Text Classification of Cancer Clinical Trial Eligibility Criteria
This work addresses the challenge of matching patients to trials for cancer researchers and clinicians, but it is incremental as it focuses on specific criteria rather than a comprehensive solution.
The study tackled the problem of automatically identifying cancer clinical trial eligibility by classifying seven common exclusion criteria from natural language text, achieving the highest average performance using a pre-trained clinical trial BERT model.
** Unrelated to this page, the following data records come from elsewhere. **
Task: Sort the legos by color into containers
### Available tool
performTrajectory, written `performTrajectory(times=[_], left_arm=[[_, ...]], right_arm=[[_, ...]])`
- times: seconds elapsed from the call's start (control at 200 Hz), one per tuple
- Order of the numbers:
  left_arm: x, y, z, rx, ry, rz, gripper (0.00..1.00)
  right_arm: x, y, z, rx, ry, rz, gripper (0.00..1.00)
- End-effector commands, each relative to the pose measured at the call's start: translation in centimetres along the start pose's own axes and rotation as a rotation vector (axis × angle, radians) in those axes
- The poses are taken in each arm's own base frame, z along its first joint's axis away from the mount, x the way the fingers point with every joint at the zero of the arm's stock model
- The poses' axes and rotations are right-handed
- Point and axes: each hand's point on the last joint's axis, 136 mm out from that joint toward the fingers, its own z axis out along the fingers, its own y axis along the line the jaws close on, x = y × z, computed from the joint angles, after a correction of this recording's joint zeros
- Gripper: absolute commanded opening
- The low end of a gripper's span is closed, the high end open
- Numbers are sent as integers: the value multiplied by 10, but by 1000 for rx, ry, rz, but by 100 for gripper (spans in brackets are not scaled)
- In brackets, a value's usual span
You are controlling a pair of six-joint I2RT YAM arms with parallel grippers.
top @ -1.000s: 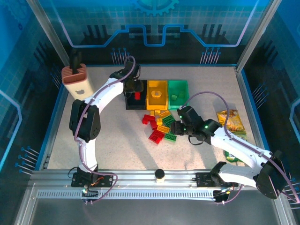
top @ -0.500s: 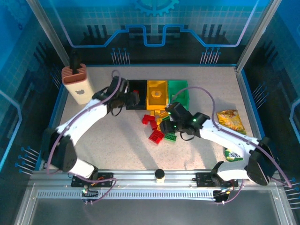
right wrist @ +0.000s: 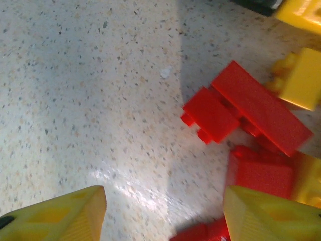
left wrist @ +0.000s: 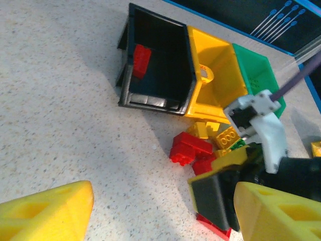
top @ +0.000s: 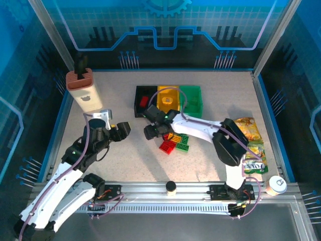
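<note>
Your left hand (top: 122,130) has drawn back from the black bin (top: 137,104), open and empty; a red brick (top: 144,101) lies inside, so that drop is done. Your right hand (top: 152,132), open and empty, now hovers over the pile's red bricks (right wrist: 220,113), likely the next pick.

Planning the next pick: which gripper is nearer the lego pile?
Right. The right gripper hovers at the left edge of the pile; the left gripper sits farther left, apart from it.

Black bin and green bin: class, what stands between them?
The yellow bin stands between the black bin and the green bin, all three in a row, as the top external view shows.
</note>
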Motion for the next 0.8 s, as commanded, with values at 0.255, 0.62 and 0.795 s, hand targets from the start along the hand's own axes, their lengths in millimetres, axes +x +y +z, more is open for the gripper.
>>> performTrajectory(times=[0.255, 0.62, 0.795], left_arm=[[23, 19, 2, -73, 68, -51, 74], [23, 19, -4, -64, 59, -62, 74], [16, 16, -10, -56, 41, -58, 74]], right_arm=[[6, -18, 27, 183, 87, 150, 56], [0, -30, 48, 237, 116, 194, 65], [-5, -43, 51, 304, 135, 191, 66]])
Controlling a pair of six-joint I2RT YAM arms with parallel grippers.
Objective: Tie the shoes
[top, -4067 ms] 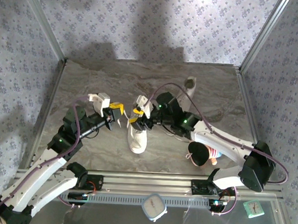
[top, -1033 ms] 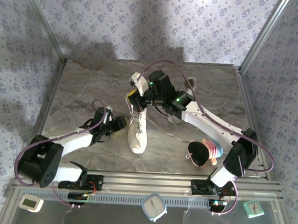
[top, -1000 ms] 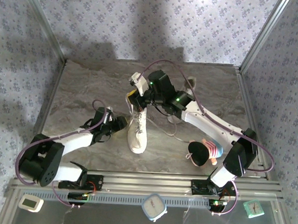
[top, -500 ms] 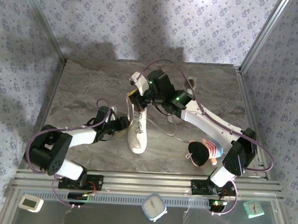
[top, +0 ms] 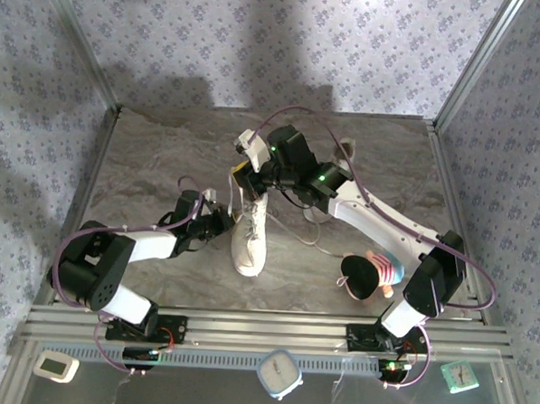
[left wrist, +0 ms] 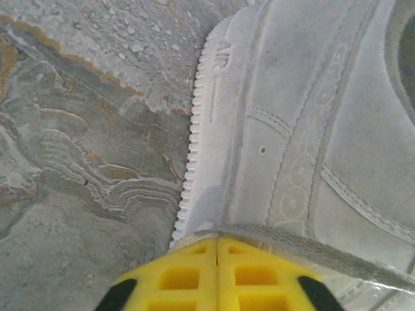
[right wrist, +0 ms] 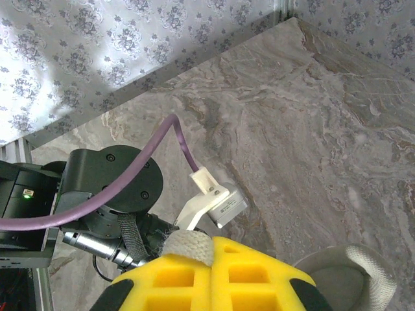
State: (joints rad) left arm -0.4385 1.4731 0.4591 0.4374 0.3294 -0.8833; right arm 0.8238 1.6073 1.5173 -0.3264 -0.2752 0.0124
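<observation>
One white shoe (top: 248,242) lies mid-table, toe toward me. The other shoe (top: 346,153) is mostly hidden behind the right arm. My left gripper (top: 227,221) sits low against the near shoe's left side. In the left wrist view its yellow fingertips (left wrist: 194,272) are shut on a white lace (left wrist: 311,250) that runs off right along the shoe's side (left wrist: 292,129). My right gripper (top: 245,176) hangs above the shoe's opening. It (right wrist: 214,241) is shut on a lace end (right wrist: 189,246) sticking out between the tips.
A black-and-pink plush toy (top: 368,275) lies at the right front beside the right arm. A loose lace (top: 315,233) trails on the marble table (top: 154,160) right of the shoe. Patterned walls and metal posts close in the sides. Small clocks (top: 279,373) sit below the front rail.
My left gripper has closed on the lace at the shoe's left side, and its arm has edged closer to the shoe. The right arm holds still.
</observation>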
Automatic identification of clinical trials for which a patient is eligible is complicated by the fact that trial eligibility is stated in natural language. A potential solution to this problem is to employ text classification methods for common types of eligibility criteria. In this study, we focus on seven common exclusion criteria in cancer trials: prior malignancy, human immunodeficiency virus, hepatitis B, hepatitis C, psychiatric illness, drug/substance abuse, and autoimmune illness. Our dataset consists of 764 phase III cancer trials with these exclusions annotated at the trial level. We experiment with common transformer models as well as a new pre-trained clinical trial BERT model. Our results demonstrate the feasibility of automatically classifying common exclusion criteria. Additionally, we demonstrate the value of a pre-trained language model specifically for clinical trials, which yields the highest average performance across all criteria.